Get specific row from PySpark dataframe


PySpark is a powerful tool for data processing and analysis. When working with data in a PySpark DataFrame, you may sometimes need to get a specific row from the dataframe. It helps users to manipulate and access data easily in a distributed and parallel manner, making it ideal for big data applications. In this article, We will explore how to get specific rows from the PySpark dataframe using various methods in PySpark.

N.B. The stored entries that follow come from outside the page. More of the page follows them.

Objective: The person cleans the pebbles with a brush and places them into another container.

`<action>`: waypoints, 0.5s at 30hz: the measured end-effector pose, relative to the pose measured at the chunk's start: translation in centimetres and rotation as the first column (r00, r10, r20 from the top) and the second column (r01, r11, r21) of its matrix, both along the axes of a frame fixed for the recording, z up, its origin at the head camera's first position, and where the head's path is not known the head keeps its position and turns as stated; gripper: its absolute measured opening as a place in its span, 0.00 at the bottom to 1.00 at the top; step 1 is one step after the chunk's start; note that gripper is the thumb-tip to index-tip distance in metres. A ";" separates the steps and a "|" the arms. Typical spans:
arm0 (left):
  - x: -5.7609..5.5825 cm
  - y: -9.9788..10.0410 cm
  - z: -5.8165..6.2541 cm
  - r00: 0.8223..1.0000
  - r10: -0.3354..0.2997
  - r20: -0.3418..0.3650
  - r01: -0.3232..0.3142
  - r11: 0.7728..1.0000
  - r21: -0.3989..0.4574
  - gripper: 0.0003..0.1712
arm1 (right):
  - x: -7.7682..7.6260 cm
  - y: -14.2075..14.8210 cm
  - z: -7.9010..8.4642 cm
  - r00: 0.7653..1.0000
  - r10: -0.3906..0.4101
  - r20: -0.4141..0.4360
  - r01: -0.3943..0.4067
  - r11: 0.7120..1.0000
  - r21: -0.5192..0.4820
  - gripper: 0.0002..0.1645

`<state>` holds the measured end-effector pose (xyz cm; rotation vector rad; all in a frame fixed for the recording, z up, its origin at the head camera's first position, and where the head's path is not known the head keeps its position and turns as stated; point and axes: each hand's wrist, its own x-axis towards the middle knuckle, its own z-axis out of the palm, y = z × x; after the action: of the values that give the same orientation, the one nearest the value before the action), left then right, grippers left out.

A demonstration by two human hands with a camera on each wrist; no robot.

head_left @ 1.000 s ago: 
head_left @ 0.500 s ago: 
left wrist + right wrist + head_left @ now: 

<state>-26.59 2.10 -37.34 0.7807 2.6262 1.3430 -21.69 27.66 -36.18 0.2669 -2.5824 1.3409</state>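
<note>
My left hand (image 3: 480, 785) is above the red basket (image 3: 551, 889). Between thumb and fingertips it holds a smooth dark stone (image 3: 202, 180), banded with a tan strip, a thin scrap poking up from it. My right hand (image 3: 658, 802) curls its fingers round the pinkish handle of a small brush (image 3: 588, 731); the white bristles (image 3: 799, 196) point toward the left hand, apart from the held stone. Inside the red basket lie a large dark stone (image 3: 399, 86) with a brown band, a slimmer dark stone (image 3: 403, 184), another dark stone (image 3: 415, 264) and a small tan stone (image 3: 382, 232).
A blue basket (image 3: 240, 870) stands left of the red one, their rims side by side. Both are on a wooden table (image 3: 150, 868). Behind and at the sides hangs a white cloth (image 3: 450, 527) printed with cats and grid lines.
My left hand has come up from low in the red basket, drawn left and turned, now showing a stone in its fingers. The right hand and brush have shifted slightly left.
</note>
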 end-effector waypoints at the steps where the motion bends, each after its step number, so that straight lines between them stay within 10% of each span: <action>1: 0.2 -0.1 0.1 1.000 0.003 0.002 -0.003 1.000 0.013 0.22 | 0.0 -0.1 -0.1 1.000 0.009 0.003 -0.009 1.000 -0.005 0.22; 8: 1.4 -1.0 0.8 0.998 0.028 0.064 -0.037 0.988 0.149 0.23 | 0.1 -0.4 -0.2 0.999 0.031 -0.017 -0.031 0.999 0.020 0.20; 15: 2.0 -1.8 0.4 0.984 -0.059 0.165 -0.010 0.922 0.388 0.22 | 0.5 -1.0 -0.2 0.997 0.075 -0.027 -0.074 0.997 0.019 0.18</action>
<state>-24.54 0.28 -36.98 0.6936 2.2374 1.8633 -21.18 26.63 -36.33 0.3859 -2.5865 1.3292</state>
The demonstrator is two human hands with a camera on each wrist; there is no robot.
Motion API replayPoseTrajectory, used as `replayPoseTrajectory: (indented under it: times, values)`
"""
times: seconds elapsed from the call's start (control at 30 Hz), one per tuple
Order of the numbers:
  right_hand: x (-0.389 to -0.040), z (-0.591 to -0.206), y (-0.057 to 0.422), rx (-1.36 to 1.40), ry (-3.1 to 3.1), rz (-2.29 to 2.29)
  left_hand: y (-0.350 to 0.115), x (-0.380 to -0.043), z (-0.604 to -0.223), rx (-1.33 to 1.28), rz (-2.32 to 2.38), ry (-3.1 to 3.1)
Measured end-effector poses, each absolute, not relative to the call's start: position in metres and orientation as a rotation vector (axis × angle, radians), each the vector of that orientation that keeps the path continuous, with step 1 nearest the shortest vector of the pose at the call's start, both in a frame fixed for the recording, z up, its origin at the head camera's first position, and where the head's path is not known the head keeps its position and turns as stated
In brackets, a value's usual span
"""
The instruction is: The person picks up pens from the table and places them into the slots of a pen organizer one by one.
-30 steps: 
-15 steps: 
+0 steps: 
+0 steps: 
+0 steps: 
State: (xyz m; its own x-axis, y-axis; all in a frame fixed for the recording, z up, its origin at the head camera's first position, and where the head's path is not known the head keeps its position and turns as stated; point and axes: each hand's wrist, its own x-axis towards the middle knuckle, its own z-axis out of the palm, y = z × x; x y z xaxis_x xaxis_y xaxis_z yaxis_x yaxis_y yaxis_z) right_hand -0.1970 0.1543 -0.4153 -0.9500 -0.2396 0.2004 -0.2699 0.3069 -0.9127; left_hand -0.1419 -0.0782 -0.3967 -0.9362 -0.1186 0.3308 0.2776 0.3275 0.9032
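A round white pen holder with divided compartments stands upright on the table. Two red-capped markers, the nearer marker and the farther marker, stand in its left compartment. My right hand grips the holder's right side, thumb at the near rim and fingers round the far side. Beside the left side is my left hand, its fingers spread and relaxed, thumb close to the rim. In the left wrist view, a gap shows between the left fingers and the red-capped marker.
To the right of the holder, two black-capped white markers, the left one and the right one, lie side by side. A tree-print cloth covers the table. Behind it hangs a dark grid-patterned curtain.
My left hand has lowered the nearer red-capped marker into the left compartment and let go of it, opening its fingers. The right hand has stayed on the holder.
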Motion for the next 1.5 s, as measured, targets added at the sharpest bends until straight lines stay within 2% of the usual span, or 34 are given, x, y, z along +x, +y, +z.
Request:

We will cover the approaches in functional programming style using PySpark's DataFrame APIs.

Before Moving forward, let's make a sample dataframe from which we have to get the rows.

from colorama import Fore
from pyspark.sql import SparkSession

# Building a SparkSession named "column_sum"
spark = SparkSession.builder.appName("column_sum").getOrCreate()

# Creating the Spark DataFrame
df = spark.createDataFrame([('Row1', 1, 2, 3),
   ('Row2', 4, 5, 6),
   ('Row3', 7, 8, 9)],
   ['__', 'Col1', 'Col2', 'Col3'])
   
# Printing the schema of the DataFrame
df.printSchema()

# Showing the DataFrame
df.show()

Output

This python script will first print the schema of the data frame we have created and then the dataframe itself.

root
|-- __: string (nullable = true)
|-- Col1: long (nullable = true)
|-- Col2: long (nullable = true)
|-- Col3: long (nullable = true)

+----+----+----+----+
|  __|Col1|Col2|Col3|
+----+----+----+----+
|Row1|   1|   2|   3|
|Row2|   4|   5|   6|
|Row3|   7|   8|   9|
+----+----+----+----+

The approaches that can be used for completing the task are mentioned below:

Approaches

  • Using collect()

  • Using first()

  • Using show()

  • Using head()

  • Using tail()

  • Using select() and collect()

  • Using filter() and collect()

  • Using where() and collect()

  • Using take()

Now let's discuss each approach and how they can be used for adding columns.

Method 1: Using collect()

In PySpark, collect() method can be used to retrieve all the data from a PySpark DataFrame and return it as a List. This function is typically used when you want to view or manipulate the data in a dataframe. Below is the syntax used:

dataframe.collect()[index]

Here

  • dataframe is the one on which we apply the method

  • Index is the row we want to get.

After getting the dataframe in the form of a list, we can pass the index to the list representing the row we want.

Algorithm

  • First, create a dataframe using the above code.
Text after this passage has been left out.